Required action ▸ Stopping at the line that holds "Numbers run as", repeat the lines below exactly, starting from the very first and including that final line.

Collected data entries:
● ● ● ● ● ● ●

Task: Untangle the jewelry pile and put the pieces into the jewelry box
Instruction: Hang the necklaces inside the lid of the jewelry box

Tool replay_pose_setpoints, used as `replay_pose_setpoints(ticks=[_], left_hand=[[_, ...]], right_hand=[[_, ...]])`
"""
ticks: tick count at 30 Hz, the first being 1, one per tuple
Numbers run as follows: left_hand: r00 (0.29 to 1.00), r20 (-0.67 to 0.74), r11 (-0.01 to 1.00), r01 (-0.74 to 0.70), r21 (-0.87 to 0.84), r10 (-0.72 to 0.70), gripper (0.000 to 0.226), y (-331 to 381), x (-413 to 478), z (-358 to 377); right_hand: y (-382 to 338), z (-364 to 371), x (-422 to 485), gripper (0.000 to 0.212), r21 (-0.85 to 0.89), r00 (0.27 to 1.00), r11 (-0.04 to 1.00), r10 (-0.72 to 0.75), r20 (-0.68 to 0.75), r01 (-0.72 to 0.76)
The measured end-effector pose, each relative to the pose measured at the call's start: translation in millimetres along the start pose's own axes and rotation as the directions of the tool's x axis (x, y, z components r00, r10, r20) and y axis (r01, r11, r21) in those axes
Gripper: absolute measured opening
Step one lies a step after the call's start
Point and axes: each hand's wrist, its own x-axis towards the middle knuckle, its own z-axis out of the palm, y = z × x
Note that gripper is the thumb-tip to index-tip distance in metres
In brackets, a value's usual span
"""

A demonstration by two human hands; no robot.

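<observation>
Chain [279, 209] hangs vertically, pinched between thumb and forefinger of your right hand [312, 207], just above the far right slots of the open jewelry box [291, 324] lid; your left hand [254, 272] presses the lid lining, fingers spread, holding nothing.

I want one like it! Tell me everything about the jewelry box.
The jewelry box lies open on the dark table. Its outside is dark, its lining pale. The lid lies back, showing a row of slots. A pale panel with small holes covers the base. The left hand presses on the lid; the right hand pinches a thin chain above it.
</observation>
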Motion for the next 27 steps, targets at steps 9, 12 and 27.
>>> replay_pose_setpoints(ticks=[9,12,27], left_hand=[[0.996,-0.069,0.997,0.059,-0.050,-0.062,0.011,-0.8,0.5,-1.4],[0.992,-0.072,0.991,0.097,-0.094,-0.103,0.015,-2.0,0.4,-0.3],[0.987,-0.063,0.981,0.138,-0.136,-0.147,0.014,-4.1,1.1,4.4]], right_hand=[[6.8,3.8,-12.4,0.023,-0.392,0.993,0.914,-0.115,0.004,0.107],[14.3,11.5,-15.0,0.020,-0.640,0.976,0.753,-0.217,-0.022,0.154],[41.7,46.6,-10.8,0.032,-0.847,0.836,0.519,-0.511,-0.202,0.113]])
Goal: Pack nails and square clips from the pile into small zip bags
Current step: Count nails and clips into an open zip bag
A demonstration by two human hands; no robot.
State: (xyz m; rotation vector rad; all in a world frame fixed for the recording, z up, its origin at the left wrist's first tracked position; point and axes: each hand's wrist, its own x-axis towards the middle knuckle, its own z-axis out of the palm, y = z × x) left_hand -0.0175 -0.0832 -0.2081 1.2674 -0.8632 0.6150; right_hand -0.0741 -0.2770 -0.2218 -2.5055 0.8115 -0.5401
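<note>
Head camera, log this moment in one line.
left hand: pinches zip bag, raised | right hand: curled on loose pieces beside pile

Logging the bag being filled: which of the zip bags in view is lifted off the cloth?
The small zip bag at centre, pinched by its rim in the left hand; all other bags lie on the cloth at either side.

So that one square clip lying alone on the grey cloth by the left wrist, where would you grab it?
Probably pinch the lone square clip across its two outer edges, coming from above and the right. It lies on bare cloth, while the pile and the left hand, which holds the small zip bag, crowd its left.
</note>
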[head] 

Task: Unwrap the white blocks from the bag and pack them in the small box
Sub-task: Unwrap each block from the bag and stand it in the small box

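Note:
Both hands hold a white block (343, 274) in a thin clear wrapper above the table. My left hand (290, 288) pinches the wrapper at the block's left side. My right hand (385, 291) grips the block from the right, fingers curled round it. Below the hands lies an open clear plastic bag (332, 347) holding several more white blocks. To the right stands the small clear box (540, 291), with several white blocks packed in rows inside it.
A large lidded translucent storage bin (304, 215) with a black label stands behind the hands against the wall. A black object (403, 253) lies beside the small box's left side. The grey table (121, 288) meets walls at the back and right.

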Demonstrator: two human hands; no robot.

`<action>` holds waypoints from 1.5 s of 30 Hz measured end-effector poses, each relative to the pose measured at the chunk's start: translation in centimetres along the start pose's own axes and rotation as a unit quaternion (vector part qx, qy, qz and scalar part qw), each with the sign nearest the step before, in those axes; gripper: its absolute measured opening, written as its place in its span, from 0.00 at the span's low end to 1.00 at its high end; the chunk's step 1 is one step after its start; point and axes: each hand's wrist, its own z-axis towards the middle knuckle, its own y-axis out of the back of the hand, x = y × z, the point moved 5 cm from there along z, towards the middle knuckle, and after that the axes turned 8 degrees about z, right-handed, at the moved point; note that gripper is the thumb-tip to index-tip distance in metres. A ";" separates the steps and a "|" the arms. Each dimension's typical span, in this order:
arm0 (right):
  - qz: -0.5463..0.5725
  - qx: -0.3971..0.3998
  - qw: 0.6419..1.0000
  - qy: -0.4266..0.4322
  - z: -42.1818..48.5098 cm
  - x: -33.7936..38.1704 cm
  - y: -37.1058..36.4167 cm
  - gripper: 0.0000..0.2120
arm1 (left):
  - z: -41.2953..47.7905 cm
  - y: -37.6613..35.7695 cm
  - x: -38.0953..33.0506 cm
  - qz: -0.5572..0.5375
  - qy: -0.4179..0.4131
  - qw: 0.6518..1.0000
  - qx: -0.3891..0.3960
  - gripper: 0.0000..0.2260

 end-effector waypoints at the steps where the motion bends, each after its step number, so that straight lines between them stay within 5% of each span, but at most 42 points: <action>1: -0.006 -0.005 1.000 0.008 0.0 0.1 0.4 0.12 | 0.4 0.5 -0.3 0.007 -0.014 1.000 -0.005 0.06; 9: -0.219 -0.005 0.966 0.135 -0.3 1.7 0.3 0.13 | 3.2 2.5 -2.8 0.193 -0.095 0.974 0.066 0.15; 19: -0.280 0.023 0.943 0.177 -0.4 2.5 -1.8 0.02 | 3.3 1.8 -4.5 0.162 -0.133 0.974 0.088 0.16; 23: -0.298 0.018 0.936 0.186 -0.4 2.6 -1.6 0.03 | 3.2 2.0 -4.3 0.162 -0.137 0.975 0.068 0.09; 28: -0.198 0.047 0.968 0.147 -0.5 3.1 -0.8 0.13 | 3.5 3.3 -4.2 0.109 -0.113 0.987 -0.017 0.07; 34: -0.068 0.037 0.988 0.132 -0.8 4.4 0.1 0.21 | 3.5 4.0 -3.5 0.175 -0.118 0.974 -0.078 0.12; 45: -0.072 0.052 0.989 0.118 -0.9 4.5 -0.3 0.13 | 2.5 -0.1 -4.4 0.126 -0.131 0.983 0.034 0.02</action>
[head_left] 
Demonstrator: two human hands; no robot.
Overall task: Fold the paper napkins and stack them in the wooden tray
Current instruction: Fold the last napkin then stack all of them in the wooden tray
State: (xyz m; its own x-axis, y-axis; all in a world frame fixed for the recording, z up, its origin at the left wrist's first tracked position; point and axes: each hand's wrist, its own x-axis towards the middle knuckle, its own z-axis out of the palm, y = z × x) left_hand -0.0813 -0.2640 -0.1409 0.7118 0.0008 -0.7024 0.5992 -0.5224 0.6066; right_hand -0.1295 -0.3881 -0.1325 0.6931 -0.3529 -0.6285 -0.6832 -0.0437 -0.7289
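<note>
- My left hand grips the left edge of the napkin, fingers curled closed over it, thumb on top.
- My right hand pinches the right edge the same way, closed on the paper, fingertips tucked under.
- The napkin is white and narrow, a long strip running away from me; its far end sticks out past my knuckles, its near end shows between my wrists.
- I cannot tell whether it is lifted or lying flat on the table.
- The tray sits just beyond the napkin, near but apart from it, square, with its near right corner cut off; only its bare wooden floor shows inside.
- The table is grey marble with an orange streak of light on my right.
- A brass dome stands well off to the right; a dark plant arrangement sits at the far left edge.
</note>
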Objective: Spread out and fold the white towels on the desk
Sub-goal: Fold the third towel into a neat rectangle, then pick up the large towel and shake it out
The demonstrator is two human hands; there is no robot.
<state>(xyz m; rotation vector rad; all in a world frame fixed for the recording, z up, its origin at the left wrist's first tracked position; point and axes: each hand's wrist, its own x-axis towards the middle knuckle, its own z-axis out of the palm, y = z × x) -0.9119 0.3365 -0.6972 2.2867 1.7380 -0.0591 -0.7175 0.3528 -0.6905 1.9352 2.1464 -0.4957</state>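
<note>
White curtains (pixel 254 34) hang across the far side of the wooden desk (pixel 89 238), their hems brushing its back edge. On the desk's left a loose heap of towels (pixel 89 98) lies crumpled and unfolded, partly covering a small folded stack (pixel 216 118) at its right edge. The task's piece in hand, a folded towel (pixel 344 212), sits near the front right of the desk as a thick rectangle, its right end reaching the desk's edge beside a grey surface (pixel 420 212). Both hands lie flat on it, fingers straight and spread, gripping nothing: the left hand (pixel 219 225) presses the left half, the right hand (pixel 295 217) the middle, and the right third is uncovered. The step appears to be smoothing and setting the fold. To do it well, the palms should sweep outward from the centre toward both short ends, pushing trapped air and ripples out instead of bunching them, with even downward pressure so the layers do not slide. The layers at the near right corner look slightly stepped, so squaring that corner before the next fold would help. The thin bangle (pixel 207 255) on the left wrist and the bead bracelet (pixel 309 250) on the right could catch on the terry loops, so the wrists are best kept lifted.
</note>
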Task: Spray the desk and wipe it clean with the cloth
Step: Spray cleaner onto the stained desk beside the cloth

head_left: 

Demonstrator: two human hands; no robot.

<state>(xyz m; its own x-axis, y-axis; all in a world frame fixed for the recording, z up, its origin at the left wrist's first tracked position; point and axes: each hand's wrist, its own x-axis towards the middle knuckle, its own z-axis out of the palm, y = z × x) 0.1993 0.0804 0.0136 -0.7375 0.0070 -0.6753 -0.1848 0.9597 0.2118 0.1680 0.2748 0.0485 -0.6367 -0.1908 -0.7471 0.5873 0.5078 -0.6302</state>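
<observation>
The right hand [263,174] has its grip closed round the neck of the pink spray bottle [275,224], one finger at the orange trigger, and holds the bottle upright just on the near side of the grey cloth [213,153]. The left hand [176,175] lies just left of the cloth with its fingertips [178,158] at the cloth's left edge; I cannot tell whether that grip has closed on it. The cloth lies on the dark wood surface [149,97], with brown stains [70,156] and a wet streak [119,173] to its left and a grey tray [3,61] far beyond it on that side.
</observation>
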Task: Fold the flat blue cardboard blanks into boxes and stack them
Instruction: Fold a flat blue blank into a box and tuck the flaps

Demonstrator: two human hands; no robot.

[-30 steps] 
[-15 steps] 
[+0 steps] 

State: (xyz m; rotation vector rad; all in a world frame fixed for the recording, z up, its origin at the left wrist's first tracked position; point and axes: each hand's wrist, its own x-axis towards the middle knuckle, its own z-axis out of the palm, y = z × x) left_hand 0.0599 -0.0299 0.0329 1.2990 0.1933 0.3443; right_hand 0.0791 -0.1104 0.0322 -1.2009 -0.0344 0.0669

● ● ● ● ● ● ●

Task output ▸
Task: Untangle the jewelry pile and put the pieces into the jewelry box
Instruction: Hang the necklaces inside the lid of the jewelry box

Tool replay_pose_setpoints, used as `replay_pose_setpoints(ticks=[_], left_hand=[[_, ...]], right_hand=[[_, ...]])`
"""
ticks: tick count at 30 Hz, the first being 1, one per tuple
Numbers run as follows: left_hand: r00 (0.29 to 1.00), r20 (-0.67 to 0.74), r11 (-0.01 to 1.00), r01 (-0.74 to 0.70), r21 (-0.87 to 0.84), r10 (-0.72 to 0.70), gripper (0.000 to 0.226), y (-331 to 381), x (-413 to 478), z (-358 to 377); right_hand: y (-382 to 338), z (-364 to 371), x (-422 to 485), gripper (0.000 to 0.212), r21 (-0.85 to 0.89), r00 (0.27 to 1.00), r11 (-0.04 to 1.00), r10 (-0.72 to 0.75), r20 (-0.68 to 0.75), r01 (-0.72 to 0.76)

No other output was requested.